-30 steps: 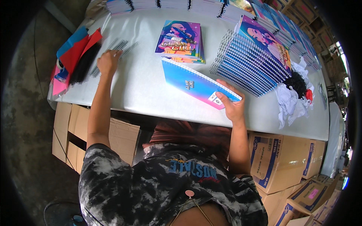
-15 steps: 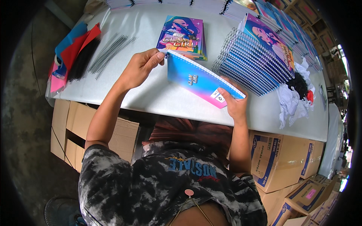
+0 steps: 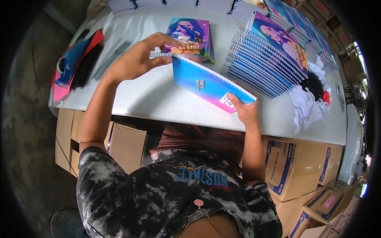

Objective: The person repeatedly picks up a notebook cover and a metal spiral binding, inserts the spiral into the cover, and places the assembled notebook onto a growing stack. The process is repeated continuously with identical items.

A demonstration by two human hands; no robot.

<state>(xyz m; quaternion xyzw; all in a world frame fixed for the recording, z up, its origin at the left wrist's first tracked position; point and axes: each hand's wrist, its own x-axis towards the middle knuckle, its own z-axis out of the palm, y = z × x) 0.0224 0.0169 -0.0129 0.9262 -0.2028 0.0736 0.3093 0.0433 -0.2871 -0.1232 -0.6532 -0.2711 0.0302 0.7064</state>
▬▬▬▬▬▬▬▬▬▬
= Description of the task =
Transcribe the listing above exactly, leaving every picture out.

= Response for this exercise =
-30 steps: 
-15 steps: 
+0 steps: 

Objective: The person repeatedly picks up a notebook cover and a metal spiral binding, inserts the spiral into the cover, and places the assembled notebook onto a growing stack. The process is repeated continuously with identical items.

A demonstration by two human hands; no robot.

<state>(xyz m; quaternion xyzw; all in a world frame fixed for the recording, z up, its origin at the left wrist's first tracked position; point and axes: each hand's wrist, its own x-axis towards the middle knuckle, its own z-axis out of the palm, y = z × x) 0.0224 0.0169 -0.0129 0.9262 -0.2028 0.0736 0.3093 0.0433 -0.2871 -0.1232 -0.6532 -0.2711 0.0302 0.7064</state>

For this exercise, nothing further remains.